For the television, animation and games industry L&H offer SpeechSynchToolkit – an offline development tool that matches the sounds of spoken language with movements of the mouth. Using speech recognition technology based on phonemes, the individual elements of speech, it provides a graphical editing environment that aligns mouth positions with spoken text. Another developer’s solution is TTS 3000/M, which turns computer text into intelligible human-sounding synthetic speech. Based on algorithms that store actual human voice segments, and using L&H ‘s language analysis it offers intelligent pronouncian of text without the nasal, machine-like reading we’ve become accustomed to.
Yet more products, for consumers and developers, focus on the voice control of computer applications. A good measure of the fun of this can be found in the professional version of Voice Xpress has countless commands that allow one to open, save and print documents and also to control Microsoft PowerPoint, Excel, Internet Explorer and even Outlook the email, address book and diary application.

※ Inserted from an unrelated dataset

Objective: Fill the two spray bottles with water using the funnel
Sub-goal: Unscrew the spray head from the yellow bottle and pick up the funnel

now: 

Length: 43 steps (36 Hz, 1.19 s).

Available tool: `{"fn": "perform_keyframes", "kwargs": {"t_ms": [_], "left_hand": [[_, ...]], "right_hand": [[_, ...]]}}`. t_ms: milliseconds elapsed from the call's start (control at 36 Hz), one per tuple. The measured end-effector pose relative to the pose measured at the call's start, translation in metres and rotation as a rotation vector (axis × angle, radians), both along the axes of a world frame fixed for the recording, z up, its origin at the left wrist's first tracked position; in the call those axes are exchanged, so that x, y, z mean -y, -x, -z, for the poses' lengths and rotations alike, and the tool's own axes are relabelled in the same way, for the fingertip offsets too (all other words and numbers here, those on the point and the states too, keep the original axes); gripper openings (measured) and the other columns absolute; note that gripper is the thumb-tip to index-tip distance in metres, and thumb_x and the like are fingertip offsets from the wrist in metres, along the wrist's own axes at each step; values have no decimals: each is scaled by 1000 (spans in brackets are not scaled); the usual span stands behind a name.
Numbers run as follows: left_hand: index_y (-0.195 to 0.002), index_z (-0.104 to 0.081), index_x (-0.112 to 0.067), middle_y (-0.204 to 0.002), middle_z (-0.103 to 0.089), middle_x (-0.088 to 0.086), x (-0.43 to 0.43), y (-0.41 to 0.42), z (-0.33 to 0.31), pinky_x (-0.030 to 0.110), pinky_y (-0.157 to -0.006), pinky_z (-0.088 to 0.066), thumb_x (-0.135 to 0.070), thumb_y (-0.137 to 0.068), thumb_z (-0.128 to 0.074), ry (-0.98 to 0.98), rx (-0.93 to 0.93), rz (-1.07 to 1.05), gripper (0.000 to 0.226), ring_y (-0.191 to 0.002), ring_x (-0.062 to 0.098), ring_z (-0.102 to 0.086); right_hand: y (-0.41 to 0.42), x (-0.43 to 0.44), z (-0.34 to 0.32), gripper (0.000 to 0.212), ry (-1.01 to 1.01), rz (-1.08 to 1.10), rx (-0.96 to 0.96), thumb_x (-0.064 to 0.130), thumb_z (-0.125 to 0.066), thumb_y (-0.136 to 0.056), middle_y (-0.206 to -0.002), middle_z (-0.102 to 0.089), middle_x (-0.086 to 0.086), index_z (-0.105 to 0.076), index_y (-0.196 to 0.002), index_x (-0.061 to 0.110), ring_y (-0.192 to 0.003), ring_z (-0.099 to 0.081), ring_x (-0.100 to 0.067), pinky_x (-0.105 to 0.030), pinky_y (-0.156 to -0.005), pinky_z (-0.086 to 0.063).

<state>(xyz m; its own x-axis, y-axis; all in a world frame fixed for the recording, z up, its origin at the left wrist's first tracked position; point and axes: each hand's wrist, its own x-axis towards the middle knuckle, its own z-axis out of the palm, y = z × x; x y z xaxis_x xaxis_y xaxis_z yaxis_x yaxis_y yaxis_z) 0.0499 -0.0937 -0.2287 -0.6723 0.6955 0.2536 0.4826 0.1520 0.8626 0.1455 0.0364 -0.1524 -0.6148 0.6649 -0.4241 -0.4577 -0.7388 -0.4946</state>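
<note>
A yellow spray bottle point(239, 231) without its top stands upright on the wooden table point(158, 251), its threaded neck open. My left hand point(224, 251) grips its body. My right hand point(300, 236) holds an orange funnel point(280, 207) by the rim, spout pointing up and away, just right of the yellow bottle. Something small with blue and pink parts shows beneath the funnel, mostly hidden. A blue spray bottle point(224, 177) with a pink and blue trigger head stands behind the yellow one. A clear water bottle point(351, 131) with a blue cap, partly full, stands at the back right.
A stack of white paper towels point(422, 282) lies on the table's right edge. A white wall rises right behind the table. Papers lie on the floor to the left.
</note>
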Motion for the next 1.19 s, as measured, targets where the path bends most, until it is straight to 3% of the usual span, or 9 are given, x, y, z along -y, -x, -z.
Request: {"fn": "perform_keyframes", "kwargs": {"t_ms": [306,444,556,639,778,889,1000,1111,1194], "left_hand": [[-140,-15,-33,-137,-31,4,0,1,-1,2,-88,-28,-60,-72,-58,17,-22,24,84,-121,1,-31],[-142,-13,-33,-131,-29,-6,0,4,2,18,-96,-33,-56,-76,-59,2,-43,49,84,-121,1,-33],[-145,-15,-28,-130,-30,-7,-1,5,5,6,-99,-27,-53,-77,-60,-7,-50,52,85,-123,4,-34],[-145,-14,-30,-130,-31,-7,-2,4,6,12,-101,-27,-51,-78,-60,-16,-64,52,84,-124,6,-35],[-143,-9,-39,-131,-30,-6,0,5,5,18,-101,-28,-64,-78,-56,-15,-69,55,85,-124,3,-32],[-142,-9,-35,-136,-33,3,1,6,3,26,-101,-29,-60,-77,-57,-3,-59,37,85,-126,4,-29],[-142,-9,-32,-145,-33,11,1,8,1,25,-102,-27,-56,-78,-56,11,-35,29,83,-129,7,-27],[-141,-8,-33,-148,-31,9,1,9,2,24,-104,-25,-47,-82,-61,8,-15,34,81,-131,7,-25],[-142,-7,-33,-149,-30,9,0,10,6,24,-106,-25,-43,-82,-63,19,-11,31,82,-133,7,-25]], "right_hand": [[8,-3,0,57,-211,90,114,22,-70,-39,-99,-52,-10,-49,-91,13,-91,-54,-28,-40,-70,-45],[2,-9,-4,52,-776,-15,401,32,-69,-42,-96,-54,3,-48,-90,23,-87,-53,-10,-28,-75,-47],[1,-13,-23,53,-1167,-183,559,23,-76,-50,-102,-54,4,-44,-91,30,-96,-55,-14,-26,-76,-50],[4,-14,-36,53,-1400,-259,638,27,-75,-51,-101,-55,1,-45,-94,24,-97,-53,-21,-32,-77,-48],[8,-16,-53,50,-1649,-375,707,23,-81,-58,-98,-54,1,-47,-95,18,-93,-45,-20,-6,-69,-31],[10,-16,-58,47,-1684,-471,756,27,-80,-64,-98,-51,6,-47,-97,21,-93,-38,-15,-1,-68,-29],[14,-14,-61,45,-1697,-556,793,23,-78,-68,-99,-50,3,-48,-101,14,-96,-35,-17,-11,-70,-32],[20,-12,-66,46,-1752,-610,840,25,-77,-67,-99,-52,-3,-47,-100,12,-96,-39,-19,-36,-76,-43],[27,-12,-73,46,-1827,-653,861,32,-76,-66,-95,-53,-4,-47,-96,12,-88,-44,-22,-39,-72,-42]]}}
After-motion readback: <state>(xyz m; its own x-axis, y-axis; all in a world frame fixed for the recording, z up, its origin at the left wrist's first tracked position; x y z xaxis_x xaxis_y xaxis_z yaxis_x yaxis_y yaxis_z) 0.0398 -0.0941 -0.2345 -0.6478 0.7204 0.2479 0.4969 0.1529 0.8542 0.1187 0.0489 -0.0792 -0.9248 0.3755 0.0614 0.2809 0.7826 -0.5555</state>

All sorts of formatting commands – like ‘bold that’, ‘make it red’ or ‘make it 16 point Arial’ can actually be spoken. A macro language allows the creation of single commands to perform actions to call up a particular Web site or to open Microsoft Outlook and with a ready-addressed e-mail message. With practice, patience and a reasonably quiet environment some of those science fiction fantasies are excitingly close. Was I leaving school just now I’d think carefully about training as a stenographer or an interplanetary translator.
Learnout & Hauspie (Ireland) Ltd, 71-73 Rock Road, Blackrock, Co Dublin.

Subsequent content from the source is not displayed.